__TASK INSTRUCTIONS__
Count the lines in the entries that contain "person". Say the number and nothing more.

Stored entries
☆ ☆ ☆

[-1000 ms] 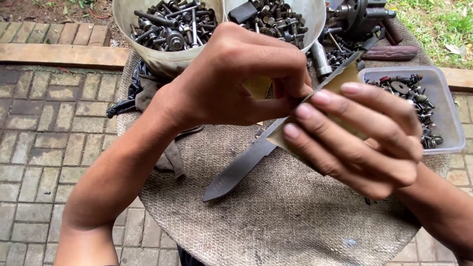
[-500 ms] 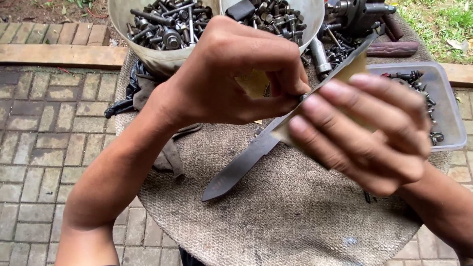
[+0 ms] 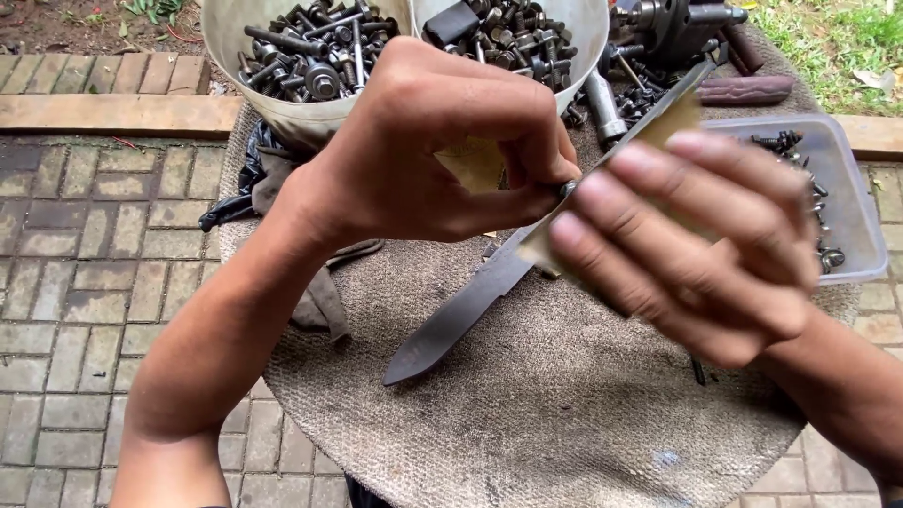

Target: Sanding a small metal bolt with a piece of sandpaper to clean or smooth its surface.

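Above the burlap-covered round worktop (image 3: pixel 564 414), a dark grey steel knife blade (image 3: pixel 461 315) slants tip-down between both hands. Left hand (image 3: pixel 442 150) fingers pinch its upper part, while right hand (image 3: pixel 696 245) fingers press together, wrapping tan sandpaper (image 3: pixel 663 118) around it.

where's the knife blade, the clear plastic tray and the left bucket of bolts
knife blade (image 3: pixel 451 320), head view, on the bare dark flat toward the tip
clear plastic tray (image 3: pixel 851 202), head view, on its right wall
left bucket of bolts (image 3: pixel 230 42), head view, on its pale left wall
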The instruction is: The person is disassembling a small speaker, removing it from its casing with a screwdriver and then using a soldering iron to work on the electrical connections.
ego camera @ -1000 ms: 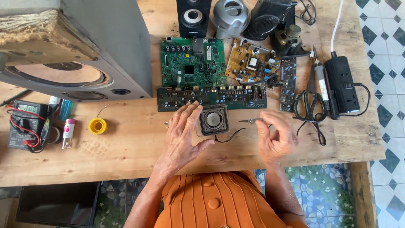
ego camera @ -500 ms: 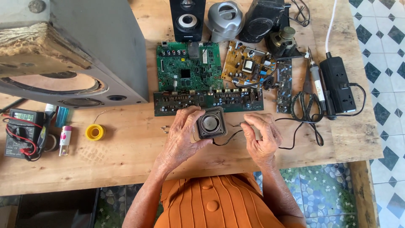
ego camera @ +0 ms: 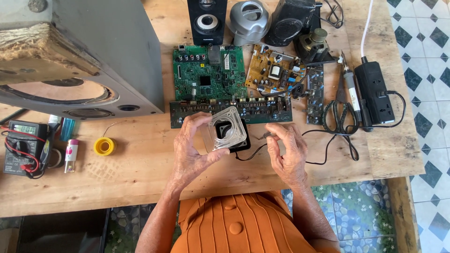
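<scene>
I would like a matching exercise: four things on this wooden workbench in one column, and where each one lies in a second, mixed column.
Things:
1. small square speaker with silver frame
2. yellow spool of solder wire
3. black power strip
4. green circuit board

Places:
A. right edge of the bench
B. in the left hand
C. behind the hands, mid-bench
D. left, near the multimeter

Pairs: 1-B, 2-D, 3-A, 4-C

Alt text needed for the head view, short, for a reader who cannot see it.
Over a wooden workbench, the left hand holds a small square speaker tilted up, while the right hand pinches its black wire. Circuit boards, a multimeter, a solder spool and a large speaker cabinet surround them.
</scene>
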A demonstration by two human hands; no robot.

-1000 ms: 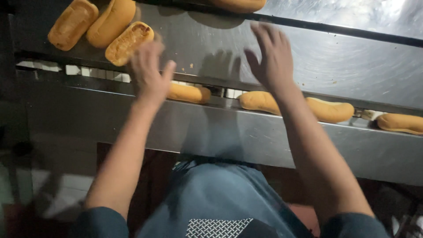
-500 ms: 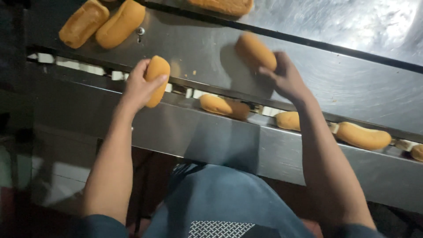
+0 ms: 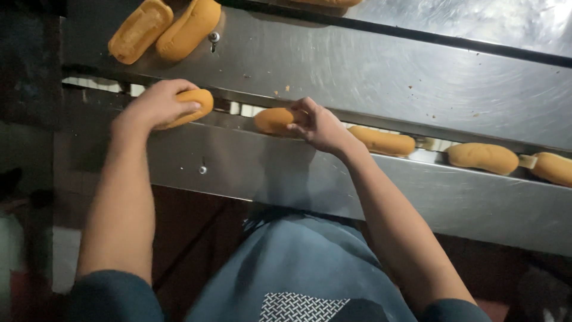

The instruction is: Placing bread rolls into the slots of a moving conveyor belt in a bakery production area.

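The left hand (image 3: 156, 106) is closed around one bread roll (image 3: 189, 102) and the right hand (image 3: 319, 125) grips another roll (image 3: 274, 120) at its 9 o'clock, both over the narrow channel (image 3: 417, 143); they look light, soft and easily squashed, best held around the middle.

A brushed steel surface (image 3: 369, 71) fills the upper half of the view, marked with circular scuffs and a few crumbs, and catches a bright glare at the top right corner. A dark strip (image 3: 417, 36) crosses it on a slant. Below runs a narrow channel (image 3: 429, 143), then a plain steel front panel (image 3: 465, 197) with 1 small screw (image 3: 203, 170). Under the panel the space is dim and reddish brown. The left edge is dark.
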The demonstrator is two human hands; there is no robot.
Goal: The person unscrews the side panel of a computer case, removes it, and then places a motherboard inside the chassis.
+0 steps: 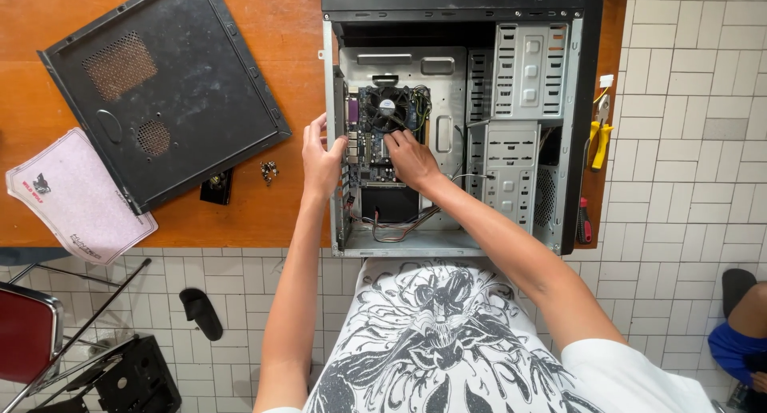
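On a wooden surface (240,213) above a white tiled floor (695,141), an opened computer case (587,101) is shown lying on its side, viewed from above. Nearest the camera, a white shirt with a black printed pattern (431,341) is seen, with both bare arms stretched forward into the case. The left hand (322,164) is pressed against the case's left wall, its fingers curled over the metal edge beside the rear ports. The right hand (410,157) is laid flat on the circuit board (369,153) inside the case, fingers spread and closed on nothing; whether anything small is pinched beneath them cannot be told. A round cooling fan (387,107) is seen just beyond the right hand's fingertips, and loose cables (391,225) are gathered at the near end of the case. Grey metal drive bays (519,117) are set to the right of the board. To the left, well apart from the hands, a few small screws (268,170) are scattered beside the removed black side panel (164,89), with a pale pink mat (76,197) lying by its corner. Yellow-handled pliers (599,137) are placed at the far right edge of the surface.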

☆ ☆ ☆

__WRITTEN ANSWER__
2